Assignment. A faithful transcription of all the records is required.

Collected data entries
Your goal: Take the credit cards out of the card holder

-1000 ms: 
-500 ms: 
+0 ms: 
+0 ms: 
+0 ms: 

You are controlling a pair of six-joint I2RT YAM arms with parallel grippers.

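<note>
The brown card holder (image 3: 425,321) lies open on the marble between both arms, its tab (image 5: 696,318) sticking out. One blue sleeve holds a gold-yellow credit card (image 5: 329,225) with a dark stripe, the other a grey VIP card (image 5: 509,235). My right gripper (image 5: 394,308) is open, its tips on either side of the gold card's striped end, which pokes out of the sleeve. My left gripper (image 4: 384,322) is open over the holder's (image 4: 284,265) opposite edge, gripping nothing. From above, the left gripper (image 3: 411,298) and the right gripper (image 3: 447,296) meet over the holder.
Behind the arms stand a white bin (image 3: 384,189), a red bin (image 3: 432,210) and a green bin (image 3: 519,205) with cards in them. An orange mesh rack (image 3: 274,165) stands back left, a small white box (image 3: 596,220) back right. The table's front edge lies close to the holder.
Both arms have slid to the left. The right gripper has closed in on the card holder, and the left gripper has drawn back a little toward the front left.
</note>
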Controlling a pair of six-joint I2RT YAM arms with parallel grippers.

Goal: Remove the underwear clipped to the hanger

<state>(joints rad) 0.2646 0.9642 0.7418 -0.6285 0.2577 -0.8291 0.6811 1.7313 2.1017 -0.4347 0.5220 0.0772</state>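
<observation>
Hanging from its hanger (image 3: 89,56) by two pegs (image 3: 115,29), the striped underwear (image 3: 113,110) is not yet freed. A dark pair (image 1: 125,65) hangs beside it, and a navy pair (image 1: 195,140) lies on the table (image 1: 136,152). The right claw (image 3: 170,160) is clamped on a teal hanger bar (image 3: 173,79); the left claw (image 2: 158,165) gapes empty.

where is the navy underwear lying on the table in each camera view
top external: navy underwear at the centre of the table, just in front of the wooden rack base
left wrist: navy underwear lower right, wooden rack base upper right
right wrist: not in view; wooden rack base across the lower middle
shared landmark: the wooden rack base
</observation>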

Output of the task.
Your goal: Take the credit cards out of the card holder

-1000 ms: 
-500 ms: 
+0 ms: 
+0 ms: 
+0 ms: 

You are controlling a pair of six-joint I2RT YAM arms with parallel grippers.

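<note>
The brown card holder (image 3: 425,321) lies open on the marble between both arms, its tab (image 5: 696,318) sticking out. One blue sleeve holds a gold-yellow credit card (image 5: 329,225) with a dark stripe, the other a grey VIP card (image 5: 509,235). My right gripper (image 5: 394,308) is open, its tips on either side of the gold card's striped end, which pokes out of the sleeve. My left gripper (image 4: 384,322) is open over the holder's (image 4: 284,265) opposite edge, gripping nothing. From above, the left gripper (image 3: 411,298) and the right gripper (image 3: 447,296) meet over the holder.
Behind the arms stand a white bin (image 3: 384,189), a red bin (image 3: 432,210) and a green bin (image 3: 519,205) with cards in them. An orange mesh rack (image 3: 274,165) stands back left, a small white box (image 3: 596,220) back right. The table's front edge lies close to the holder.
Both arms have slid to the left. The right gripper has closed in on the card holder, and the left gripper has drawn back a little toward the front left.
</note>
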Controlling a pair of six-joint I2RT YAM arms with parallel grippers.

Goal: Remove the underwear clipped to the hanger

<state>(joints rad) 0.2646 0.9642 0.7418 -0.6285 0.2577 -0.8291 0.6811 1.7313 2.1017 -0.4347 0.5220 0.0772</state>
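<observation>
Hanging from its hanger (image 3: 89,56) by two pegs (image 3: 115,29), the striped underwear (image 3: 113,110) is not yet freed. A dark pair (image 1: 125,65) hangs beside it, and a navy pair (image 1: 195,140) lies on the table (image 1: 136,152). The right claw (image 3: 170,160) is clamped on a teal hanger bar (image 3: 173,79); the left claw (image 2: 158,165) gapes empty.

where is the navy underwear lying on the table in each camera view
top external: navy underwear at the centre of the table, just in front of the wooden rack base
left wrist: navy underwear lower right, wooden rack base upper right
right wrist: not in view; wooden rack base across the lower middle
shared landmark: the wooden rack base
</observation>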

Nothing else is part of this exercise.